WHAT IS REQUIRED:
If anything in the data looks odd, keep it anyway and write the whole listing out unchanged.

RECORDED INFORMATION:
- Opening Delimiter -
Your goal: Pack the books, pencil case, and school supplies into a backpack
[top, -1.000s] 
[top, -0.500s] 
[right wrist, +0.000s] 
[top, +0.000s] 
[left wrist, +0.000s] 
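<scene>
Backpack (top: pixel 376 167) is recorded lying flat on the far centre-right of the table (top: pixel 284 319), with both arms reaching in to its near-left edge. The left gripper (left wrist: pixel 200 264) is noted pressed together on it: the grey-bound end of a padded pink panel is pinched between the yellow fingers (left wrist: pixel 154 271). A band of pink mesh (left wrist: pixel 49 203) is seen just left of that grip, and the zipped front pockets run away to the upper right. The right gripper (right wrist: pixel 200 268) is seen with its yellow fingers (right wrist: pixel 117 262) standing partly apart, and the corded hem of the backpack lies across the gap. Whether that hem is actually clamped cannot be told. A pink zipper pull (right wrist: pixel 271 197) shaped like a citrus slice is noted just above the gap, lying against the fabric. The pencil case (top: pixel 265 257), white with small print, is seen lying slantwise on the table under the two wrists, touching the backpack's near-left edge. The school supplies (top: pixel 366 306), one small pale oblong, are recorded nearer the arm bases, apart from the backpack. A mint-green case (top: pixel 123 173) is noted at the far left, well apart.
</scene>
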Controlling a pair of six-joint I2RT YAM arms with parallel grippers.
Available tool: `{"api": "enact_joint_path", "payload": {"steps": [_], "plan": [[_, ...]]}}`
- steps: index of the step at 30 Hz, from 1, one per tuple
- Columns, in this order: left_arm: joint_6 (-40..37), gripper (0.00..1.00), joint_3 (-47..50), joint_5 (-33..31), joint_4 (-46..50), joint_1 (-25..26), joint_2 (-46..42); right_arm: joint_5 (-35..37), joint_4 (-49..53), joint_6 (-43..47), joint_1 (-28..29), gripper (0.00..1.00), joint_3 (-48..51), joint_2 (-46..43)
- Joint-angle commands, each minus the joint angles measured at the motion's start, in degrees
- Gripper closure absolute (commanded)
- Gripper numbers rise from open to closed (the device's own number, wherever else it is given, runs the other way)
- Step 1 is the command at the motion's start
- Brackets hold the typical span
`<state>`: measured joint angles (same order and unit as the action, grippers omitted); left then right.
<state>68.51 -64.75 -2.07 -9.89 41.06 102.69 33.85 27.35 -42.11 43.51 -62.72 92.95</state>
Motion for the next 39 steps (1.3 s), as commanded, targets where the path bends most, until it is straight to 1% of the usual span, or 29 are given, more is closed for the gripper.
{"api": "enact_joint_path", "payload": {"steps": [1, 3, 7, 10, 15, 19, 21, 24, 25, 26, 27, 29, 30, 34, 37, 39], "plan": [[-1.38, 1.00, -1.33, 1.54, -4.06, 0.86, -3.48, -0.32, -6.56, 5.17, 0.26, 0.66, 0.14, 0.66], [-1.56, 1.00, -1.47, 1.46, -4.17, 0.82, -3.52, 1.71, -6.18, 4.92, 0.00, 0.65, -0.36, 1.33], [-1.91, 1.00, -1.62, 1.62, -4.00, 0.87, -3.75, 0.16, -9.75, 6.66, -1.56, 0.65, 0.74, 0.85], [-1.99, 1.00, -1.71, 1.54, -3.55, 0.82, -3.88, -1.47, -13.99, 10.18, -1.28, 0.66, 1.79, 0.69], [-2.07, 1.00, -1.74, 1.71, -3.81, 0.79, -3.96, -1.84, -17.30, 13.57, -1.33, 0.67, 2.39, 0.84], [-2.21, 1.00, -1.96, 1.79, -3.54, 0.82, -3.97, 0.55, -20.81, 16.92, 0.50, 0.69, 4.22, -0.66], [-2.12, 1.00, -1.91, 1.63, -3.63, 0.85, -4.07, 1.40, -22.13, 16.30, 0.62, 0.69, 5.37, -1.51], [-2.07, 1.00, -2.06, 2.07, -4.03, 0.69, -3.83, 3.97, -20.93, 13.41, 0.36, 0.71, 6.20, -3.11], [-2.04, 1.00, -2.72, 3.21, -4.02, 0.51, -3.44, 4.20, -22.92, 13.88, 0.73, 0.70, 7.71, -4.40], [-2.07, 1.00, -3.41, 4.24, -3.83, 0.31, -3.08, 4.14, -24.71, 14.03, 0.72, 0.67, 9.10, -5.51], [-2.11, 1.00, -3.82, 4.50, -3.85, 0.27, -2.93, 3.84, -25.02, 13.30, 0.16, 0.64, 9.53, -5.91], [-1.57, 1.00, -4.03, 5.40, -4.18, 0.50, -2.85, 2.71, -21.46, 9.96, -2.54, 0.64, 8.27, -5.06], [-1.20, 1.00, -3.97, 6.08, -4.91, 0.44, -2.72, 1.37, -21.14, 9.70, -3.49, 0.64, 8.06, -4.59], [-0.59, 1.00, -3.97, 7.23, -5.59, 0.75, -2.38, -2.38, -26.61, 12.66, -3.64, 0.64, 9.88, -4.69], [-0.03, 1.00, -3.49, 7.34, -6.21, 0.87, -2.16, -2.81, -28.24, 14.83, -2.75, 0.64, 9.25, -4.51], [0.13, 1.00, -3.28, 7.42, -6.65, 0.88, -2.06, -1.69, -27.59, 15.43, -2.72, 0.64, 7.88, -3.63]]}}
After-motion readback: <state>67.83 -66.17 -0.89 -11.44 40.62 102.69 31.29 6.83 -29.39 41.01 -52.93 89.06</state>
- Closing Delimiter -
TASK RESPONSE:
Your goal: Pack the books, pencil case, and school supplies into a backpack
[top, -1.000s] 
[top, -0.500s] 
[right wrist, +0.000s] 
[top, +0.000s] 
[left wrist, +0.000s] 
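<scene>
Backpack (top: pixel 376 167) is recorded lying flat on the far centre-right of the table (top: pixel 284 319), with both arms reaching in to its near-left edge. The left gripper (left wrist: pixel 200 264) is noted pressed together on it: the grey-bound end of a padded pink panel is pinched between the yellow fingers (left wrist: pixel 154 271). A band of pink mesh (left wrist: pixel 49 203) is seen just left of that grip, and the zipped front pockets run away to the upper right. The right gripper (right wrist: pixel 200 268) is seen with its yellow fingers (right wrist: pixel 117 262) standing partly apart, and the corded hem of the backpack lies across the gap. Whether that hem is actually clamped cannot be told. A pink zipper pull (right wrist: pixel 271 197) shaped like a citrus slice is noted just above the gap, lying against the fabric. The pencil case (top: pixel 265 257), white with small print, is seen lying slantwise on the table under the two wrists, touching the backpack's near-left edge. The school supplies (top: pixel 366 306), one small pale oblong, are recorded nearer the arm bases, apart from the backpack. A mint-green case (top: pixel 123 173) is noted at the far left, well apart.
</scene>
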Controlling a pair of six-joint I2RT YAM arms with parallel grippers.
Available tool: `{"api": "enact_joint_path", "payload": {"steps": [_], "plan": [[_, ...]]}}`
- steps: index of the step at 30 Hz, from 1, one per tuple
- Columns, in this order: left_arm: joint_6 (-40..37), gripper (0.00..1.00), joint_3 (-47..50), joint_5 (-33..31), joint_4 (-46..50), joint_1 (-25..26), joint_2 (-46..42); right_arm: joint_5 (-35..37), joint_4 (-49..53), joint_6 (-43..47), joint_1 (-28..29), gripper (0.00..1.00), joint_3 (-48..51), joint_2 (-46..43)
- Joint-angle commands, each minus the joint angles measured at the motion's start, in degrees
- Gripper closure absolute (commanded)
- Gripper numbers rise from open to closed (the device's own number, wherever else it is given, runs the other way)
- Step 1 is the command at the motion's start
- Brackets hold the typical span
`<state>`: measured joint angles (same order and unit as the action, grippers omitted); left then right.
<state>68.51 -64.75 -2.07 -9.89 41.06 102.69 33.85 27.35 -42.11 43.51 -62.72 92.95</state>
Motion for the next 39 steps (1.3 s), as commanded, targets where the path bends most, until it is straight to 1% of the usual span, or 29 are given, more is closed for the gripper.
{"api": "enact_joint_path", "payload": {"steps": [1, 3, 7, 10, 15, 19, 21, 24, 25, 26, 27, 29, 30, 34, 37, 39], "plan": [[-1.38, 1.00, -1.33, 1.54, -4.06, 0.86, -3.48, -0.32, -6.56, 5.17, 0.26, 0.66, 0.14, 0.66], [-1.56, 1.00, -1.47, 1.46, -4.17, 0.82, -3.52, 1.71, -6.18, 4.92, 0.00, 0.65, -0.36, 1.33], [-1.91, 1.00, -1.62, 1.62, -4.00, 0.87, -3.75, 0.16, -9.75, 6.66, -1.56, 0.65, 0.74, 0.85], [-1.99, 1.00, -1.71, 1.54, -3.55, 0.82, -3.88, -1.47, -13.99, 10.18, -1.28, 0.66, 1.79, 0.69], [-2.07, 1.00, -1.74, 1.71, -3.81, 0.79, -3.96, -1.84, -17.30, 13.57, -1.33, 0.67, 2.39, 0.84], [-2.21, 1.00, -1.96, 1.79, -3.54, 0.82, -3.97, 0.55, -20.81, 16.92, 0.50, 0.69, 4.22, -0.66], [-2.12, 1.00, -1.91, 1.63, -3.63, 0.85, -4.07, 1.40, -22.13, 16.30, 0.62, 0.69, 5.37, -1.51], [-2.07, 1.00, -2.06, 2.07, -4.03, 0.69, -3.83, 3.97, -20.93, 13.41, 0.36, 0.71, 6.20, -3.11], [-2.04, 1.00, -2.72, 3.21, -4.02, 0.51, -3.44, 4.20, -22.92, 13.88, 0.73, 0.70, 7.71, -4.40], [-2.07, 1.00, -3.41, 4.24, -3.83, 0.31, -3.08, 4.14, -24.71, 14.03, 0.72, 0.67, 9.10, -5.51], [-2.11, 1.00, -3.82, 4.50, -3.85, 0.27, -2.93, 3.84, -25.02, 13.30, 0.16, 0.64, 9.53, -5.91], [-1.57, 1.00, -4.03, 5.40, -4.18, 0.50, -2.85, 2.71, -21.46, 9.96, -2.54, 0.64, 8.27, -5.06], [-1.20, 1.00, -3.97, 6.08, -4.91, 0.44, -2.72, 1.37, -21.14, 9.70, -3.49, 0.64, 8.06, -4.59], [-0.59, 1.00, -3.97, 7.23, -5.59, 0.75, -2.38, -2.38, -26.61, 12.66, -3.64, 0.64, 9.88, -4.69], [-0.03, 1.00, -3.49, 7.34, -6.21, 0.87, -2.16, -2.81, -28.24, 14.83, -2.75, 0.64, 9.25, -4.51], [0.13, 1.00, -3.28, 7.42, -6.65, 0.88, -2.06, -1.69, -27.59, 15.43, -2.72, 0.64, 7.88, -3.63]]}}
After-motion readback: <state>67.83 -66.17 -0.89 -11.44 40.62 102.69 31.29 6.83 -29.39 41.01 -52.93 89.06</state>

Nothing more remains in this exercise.